• **PROBLEM TO SOLVE**
Reproduce the whole listing, keeping every character the same.
____
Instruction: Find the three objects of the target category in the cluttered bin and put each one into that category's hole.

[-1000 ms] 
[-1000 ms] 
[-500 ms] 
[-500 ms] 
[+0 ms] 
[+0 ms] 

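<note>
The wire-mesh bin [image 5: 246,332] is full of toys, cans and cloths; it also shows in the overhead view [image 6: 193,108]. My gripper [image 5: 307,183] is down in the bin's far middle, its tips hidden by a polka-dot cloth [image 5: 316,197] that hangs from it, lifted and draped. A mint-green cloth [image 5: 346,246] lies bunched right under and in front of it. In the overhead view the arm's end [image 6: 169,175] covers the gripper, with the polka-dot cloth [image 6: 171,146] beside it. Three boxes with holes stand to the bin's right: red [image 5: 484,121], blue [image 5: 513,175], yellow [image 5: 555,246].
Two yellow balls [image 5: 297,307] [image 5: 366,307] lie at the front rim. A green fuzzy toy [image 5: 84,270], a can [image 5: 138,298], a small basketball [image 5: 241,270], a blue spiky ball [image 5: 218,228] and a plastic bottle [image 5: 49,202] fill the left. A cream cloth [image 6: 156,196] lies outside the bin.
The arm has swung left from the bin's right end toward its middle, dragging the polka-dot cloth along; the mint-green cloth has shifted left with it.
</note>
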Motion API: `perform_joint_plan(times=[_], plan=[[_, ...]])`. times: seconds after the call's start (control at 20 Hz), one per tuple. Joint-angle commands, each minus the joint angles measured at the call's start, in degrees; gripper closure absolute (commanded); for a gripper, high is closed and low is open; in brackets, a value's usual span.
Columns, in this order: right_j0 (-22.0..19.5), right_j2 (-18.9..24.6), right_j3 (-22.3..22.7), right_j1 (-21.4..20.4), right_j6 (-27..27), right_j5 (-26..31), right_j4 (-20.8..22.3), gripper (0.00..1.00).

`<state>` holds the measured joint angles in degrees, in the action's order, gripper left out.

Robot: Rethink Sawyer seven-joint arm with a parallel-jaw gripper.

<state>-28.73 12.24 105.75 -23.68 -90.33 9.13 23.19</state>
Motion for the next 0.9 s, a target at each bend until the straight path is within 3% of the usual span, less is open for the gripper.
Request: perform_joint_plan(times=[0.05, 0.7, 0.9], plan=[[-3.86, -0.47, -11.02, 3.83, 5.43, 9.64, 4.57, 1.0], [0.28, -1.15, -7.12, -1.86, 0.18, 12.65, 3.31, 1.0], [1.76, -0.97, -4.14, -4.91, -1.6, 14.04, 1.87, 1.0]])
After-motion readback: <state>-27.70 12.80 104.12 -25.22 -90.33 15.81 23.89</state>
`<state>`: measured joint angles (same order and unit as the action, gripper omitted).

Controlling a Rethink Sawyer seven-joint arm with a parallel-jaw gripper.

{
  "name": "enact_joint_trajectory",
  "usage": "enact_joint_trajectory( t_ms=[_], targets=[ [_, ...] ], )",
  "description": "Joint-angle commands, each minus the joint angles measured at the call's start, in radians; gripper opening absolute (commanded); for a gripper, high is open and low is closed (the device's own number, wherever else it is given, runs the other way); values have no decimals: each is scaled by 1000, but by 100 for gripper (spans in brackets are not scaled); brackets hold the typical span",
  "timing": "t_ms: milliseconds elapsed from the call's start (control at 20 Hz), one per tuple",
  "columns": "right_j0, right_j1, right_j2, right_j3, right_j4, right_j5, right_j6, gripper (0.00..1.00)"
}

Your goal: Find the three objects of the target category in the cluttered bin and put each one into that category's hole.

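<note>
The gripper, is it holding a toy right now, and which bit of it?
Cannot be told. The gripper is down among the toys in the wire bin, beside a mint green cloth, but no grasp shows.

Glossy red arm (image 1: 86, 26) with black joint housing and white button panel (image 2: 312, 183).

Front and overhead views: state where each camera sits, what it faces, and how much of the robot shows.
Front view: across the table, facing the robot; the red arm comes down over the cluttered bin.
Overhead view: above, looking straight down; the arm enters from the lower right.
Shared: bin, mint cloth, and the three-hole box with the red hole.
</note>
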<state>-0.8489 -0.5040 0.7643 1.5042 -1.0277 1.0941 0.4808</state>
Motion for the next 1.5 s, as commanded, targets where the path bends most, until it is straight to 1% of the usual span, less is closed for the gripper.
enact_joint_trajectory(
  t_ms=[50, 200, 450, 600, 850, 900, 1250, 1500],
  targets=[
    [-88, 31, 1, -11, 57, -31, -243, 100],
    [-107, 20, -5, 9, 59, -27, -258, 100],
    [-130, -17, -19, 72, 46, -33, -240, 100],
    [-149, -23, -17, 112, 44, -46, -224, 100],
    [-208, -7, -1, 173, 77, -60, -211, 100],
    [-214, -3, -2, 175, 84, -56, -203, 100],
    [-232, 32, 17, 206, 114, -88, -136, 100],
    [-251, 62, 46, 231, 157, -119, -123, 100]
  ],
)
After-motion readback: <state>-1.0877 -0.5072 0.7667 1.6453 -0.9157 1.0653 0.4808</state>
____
• **TASK SOLUTION**
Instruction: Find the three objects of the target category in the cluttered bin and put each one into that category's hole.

[-1000 ms] 
[-1000 ms] 
[-500 ms] 
[-500 ms] 
[+0 ms] 
[+0 ms] 

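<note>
The wire-mesh bin [image 5: 246,332] is full of toys, cans and cloths; it also shows in the overhead view [image 6: 193,108]. My gripper [image 5: 307,183] is down in the bin's far middle, its tips hidden by a polka-dot cloth [image 5: 316,197] that hangs from it, lifted and draped. A mint-green cloth [image 5: 346,246] lies bunched right under and in front of it. In the overhead view the arm's end [image 6: 169,175] covers the gripper, with the polka-dot cloth [image 6: 171,146] beside it. Three boxes with holes stand to the bin's right: red [image 5: 484,121], blue [image 5: 513,175], yellow [image 5: 555,246].
Two yellow balls [image 5: 297,307] [image 5: 366,307] lie at the front rim. A green fuzzy toy [image 5: 84,270], a can [image 5: 138,298], a small basketball [image 5: 241,270], a blue spiky ball [image 5: 218,228] and a plastic bottle [image 5: 49,202] fill the left. A cream cloth [image 6: 156,196] lies outside the bin.
The arm has swung left from the bin's right end toward its middle, dragging the polka-dot cloth along; the mint-green cloth has shifted left with it.
</note>
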Motion API: `perform_joint_plan(times=[_], plan=[[_, ...]])`. times: seconds after the call's start (control at 20 Hz), one per tuple. Joint-angle commands, each minus the joint angles measured at the call's start, in degrees; gripper closure absolute (commanded); for a gripper, high is closed and low is open; in brackets, a value's usual span.
Columns, in this order: right_j0 (-22.0..19.5), right_j2 (-18.9..24.6), right_j3 (-22.3..22.7), right_j1 (-21.4..20.4), right_j6 (-27..27), right_j5 (-26..31), right_j4 (-20.8..22.3), gripper (0.00..1.00).

`<state>` holds the measured joint angles in degrees, in the action's order, gripper left out.

Robot: Rethink Sawyer seven-joint arm with a parallel-jaw gripper.

<state>-28.73 12.24 105.75 -23.68 -90.33 9.13 23.19</state>
Motion for the next 0.9 s, a target at each bend until the straight path is within 3% of the usual span, less is open for the gripper.
Request: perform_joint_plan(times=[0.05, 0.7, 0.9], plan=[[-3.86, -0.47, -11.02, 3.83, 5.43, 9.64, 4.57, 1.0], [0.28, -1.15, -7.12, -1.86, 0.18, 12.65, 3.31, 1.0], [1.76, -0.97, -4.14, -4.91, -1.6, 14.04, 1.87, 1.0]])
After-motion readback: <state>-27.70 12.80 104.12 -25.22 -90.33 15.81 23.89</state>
`<state>`: measured joint angles (same order and unit as the action, gripper omitted).

Controlling a Rethink Sawyer seven-joint arm with a parallel-jaw gripper.

{
  "name": "enact_joint_trajectory",
  "usage": "enact_joint_trajectory( t_ms=[_], targets=[ [_, ...] ], )",
  "description": "Joint-angle commands, each minus the joint angles measured at the call's start, in radians; gripper opening absolute (commanded); for a gripper, high is open and low is closed (the device's own number, wherever else it is given, runs the other way); values have no decimals: each is scaled by 1000, but by 100 for gripper (spans in brackets are not scaled); brackets hold the typical span",
  "timing": "t_ms: milliseconds elapsed from the call's start (control at 20 Hz), one per tuple",
  "columns": "right_j0, right_j1, right_j2, right_j3, right_j4, right_j5, right_j6, gripper (0.00..1.00)"
}

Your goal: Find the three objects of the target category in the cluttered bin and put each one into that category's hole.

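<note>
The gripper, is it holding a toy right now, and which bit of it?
Cannot be told. The gripper is down among the toys in the wire bin, beside a mint green cloth, but no grasp shows.

Glossy red arm (image 1: 86, 26) with black joint housing and white button panel (image 2: 312, 183).

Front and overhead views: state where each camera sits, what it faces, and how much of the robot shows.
Front view: across the table, facing the robot; the red arm comes down over the cluttered bin.
Overhead view: above, looking straight down; the arm enters from the lower right.
Shared: bin, mint cloth, and the three-hole box with the red hole.
</note>
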<state>-0.8489 -0.5040 0.7643 1.5042 -1.0277 1.0941 0.4808</state>
Motion for the next 1.5 s, as commanded, targets where the path bends most, until it is straight to 1% of the usual span, less is closed for the gripper.
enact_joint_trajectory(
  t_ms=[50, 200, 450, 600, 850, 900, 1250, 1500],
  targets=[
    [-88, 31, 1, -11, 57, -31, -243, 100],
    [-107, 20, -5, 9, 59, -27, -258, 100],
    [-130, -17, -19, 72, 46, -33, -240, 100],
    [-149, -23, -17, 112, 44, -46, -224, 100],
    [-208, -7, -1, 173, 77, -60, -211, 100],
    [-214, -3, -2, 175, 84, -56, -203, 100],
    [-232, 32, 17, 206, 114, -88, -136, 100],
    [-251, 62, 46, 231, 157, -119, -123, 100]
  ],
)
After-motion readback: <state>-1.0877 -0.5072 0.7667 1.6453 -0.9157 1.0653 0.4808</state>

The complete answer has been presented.